» **Records for processing**:
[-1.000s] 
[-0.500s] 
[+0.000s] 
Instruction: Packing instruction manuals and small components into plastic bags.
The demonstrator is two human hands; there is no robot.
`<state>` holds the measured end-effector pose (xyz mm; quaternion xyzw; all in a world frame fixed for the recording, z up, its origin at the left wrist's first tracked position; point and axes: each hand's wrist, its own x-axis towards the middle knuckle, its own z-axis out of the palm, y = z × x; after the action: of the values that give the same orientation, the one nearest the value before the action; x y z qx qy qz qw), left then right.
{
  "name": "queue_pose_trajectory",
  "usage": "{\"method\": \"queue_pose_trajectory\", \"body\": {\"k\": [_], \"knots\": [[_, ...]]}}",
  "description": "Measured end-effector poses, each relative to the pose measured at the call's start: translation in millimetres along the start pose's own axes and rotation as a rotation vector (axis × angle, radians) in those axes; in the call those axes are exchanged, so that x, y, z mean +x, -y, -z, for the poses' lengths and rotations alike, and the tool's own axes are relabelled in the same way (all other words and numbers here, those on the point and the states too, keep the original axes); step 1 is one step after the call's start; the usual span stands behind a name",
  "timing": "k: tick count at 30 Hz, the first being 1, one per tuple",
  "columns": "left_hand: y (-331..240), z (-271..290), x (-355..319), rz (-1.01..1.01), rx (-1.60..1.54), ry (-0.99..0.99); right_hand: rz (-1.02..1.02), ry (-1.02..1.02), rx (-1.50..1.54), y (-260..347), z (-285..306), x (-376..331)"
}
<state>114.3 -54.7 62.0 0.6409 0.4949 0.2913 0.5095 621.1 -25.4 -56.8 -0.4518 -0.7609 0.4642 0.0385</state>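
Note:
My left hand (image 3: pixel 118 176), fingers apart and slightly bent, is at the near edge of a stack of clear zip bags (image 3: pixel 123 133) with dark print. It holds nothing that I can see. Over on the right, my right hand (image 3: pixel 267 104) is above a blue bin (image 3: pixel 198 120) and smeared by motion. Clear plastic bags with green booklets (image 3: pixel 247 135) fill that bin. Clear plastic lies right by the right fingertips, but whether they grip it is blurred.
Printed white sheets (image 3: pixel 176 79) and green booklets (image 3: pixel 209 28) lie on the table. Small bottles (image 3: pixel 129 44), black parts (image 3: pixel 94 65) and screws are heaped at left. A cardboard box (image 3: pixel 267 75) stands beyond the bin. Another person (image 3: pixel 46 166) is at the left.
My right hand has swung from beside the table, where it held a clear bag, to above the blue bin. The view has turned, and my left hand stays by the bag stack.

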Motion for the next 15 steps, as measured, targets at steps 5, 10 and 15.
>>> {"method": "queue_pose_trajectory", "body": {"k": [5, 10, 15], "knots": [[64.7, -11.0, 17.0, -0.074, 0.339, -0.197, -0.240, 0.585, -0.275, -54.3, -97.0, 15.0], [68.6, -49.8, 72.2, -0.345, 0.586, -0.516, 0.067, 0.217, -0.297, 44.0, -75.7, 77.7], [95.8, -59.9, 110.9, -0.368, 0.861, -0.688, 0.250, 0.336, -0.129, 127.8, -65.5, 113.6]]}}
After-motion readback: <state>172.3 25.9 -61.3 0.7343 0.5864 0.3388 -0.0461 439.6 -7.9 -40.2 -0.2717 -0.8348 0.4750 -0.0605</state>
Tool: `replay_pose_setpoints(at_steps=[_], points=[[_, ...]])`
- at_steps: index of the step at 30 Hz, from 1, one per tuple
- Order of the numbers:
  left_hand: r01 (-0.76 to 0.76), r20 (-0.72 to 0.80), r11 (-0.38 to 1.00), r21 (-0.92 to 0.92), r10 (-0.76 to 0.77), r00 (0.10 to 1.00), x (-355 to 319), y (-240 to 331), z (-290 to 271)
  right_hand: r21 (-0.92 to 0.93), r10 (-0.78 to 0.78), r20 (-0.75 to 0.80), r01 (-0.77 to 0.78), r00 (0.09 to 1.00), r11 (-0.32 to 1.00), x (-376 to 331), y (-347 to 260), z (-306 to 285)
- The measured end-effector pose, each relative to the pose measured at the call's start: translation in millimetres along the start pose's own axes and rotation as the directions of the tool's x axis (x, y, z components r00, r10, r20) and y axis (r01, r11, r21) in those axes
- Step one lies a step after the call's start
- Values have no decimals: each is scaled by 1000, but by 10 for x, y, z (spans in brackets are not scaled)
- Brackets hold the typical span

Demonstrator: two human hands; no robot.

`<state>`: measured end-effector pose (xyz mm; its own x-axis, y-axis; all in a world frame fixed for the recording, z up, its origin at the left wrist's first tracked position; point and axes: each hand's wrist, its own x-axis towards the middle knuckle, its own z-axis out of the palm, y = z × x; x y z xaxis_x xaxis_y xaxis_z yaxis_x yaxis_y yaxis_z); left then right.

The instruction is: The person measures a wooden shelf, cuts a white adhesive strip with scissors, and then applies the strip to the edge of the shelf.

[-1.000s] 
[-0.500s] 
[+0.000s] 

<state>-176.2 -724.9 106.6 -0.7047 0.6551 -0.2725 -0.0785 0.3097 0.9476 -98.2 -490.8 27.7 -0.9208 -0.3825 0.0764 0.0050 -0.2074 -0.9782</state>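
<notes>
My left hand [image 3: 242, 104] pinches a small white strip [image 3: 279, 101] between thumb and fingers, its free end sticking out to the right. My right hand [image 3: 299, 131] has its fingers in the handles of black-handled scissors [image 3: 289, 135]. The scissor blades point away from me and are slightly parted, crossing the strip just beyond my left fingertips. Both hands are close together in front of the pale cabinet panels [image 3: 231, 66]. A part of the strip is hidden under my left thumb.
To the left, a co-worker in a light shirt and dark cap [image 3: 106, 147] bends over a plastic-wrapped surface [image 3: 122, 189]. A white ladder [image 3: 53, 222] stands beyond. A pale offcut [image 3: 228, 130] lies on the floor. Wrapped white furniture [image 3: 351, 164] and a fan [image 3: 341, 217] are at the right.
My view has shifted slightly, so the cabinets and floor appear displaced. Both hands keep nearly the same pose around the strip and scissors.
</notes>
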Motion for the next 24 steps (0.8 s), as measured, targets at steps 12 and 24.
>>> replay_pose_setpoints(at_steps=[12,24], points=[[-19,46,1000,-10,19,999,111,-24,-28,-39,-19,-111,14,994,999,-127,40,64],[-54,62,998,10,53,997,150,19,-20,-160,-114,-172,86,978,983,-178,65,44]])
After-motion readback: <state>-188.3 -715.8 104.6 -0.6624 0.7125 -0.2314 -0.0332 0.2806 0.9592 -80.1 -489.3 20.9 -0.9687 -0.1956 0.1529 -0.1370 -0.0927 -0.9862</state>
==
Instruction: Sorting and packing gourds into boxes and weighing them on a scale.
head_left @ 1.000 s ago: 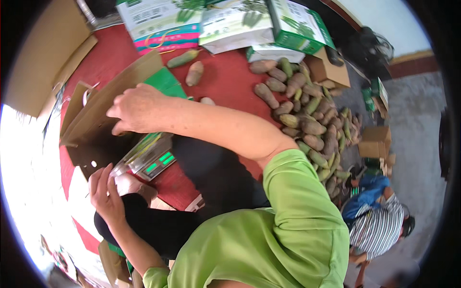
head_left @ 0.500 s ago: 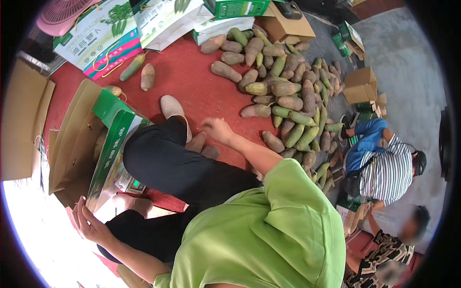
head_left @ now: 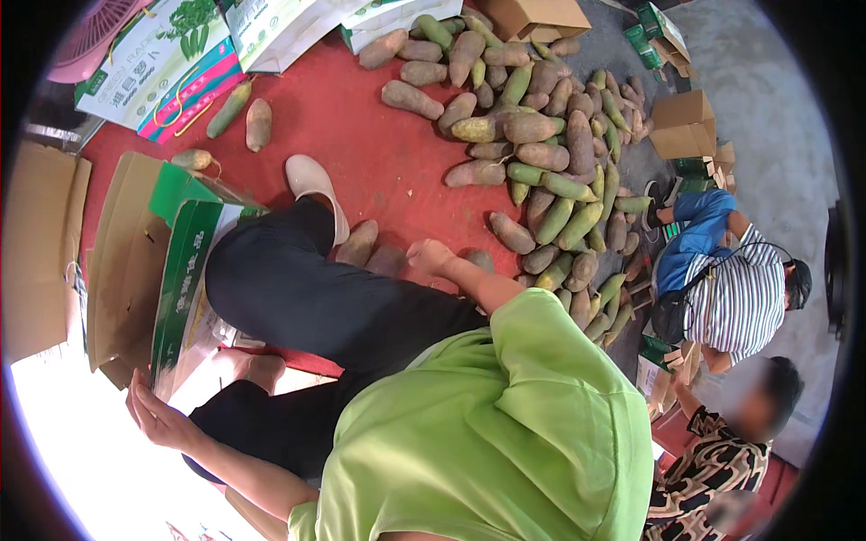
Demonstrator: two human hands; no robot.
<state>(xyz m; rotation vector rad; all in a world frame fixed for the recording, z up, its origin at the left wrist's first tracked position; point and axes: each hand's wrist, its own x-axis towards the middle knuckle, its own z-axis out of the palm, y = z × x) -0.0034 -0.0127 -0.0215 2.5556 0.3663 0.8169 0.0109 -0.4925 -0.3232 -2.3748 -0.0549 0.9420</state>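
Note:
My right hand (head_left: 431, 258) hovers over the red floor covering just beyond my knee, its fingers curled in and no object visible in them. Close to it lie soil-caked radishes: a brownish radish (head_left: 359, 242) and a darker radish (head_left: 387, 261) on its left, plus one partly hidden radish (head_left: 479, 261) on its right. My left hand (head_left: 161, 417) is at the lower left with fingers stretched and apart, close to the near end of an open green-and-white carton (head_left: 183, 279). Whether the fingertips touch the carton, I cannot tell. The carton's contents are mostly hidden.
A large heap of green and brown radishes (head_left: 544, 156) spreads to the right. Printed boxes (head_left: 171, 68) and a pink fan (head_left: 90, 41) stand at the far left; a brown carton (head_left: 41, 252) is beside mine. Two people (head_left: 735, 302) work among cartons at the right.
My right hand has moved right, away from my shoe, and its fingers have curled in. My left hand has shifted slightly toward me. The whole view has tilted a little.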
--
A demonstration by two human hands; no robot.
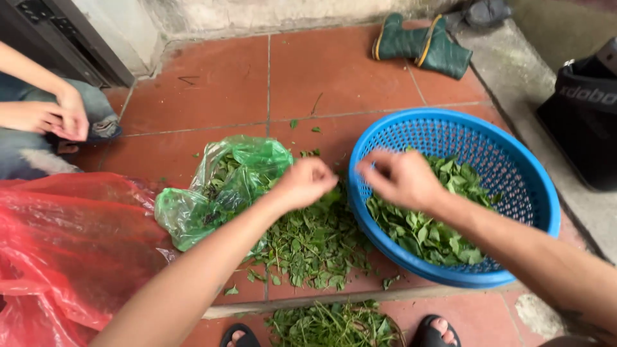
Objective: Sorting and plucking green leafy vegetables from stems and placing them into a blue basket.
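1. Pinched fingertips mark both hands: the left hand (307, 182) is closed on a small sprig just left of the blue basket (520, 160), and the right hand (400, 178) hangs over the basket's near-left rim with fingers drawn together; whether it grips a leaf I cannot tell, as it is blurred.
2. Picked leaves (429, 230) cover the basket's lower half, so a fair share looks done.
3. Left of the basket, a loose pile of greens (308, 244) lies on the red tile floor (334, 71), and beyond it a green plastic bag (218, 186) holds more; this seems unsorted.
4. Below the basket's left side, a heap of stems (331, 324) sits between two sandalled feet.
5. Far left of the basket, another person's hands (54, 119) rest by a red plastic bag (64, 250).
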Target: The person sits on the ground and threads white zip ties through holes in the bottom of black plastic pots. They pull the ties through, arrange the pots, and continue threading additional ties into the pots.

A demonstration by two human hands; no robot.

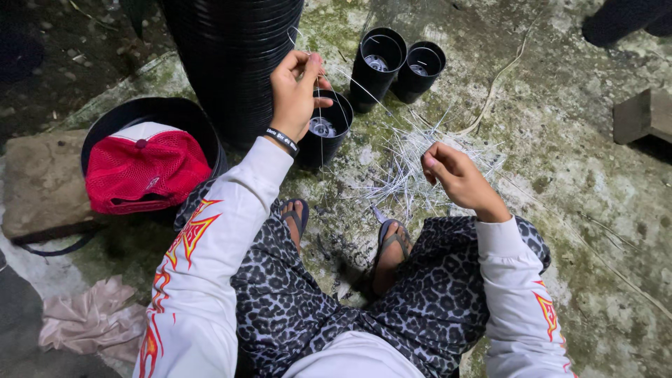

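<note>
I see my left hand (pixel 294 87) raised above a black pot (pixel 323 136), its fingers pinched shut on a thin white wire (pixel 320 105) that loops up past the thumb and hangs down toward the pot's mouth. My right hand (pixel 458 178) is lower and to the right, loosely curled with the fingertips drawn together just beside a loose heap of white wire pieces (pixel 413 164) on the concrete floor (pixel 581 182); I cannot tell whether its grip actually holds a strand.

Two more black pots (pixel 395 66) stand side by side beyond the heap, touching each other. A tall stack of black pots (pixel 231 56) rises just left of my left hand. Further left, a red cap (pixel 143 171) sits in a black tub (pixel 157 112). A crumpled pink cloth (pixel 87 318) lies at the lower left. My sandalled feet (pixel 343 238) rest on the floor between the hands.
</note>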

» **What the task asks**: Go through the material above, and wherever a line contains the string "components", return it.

» **Completed task**:
Instruction: Packing instruction manuals and small components into plastic bags.
- The measured end-effector pose, each relative to the pose measured at the call's start: translation in millimetres along the start pose's own axes and rotation as the directions of the tool's x axis (x, y, z components r00, r10, r20) and y axis (r01, r11, r21) in those axes

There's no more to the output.